> Task brief: Please write out the lines of the data exactly, beginning with the first and ending with the line containing "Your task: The"; leave the pictures behind.

> Given data:
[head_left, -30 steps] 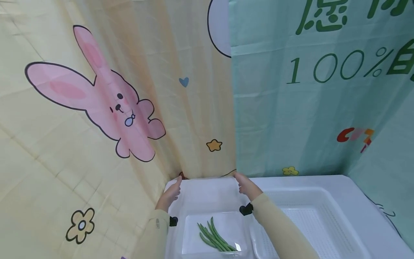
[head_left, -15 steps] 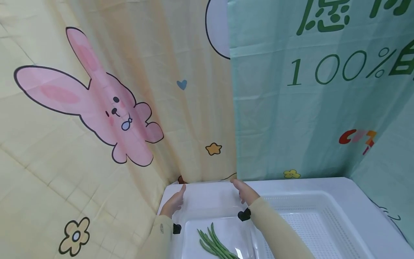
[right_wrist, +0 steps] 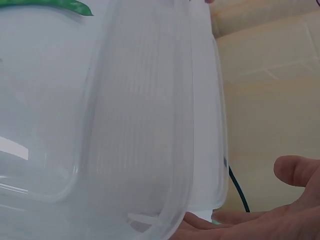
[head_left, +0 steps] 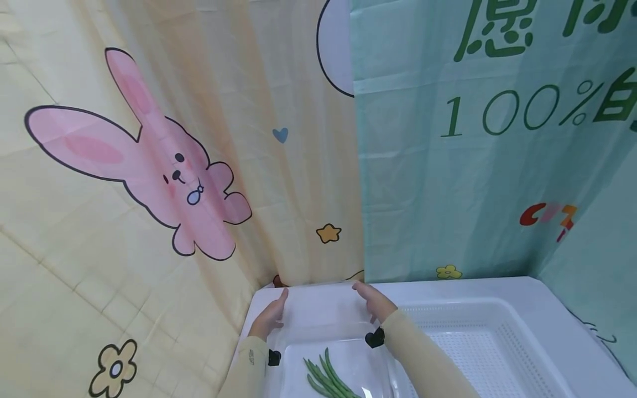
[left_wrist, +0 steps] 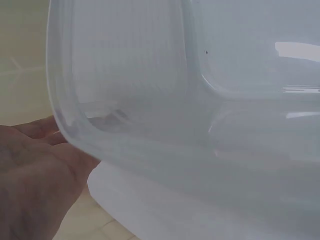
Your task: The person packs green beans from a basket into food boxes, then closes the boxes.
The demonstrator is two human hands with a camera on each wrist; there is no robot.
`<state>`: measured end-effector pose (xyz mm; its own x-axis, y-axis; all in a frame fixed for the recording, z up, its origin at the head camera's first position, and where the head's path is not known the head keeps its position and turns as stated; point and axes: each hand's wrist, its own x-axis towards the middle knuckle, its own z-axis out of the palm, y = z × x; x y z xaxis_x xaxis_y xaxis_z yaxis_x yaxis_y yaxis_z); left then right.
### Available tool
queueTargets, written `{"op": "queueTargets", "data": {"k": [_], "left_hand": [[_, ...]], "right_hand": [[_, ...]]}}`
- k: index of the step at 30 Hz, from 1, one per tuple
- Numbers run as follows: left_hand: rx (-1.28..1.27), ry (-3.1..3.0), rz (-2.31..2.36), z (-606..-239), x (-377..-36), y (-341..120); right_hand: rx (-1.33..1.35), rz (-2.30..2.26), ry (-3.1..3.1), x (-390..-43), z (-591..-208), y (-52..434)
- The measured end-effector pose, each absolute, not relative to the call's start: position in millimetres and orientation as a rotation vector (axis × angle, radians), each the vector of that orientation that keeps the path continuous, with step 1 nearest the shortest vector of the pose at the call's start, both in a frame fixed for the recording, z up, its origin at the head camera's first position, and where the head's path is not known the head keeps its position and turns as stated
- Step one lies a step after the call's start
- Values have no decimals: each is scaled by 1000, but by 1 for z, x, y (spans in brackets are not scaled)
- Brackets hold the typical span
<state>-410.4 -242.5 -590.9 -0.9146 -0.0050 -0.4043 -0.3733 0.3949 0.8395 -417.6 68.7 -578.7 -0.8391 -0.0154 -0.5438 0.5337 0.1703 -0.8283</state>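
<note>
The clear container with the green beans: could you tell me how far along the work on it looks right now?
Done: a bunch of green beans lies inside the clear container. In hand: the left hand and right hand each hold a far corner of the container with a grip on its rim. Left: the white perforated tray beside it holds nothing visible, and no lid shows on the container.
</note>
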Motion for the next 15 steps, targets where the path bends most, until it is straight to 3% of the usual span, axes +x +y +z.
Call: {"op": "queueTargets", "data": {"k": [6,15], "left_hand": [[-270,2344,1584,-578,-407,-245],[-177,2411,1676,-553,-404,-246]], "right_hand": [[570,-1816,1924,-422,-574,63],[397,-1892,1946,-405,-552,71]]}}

> Solution for this task:
[head_left, -30 steps] 
[head_left, -15 steps] 
[right_wrist, +0 steps] 
[head_left, +0 steps] 
[left_wrist, +0 steps] 
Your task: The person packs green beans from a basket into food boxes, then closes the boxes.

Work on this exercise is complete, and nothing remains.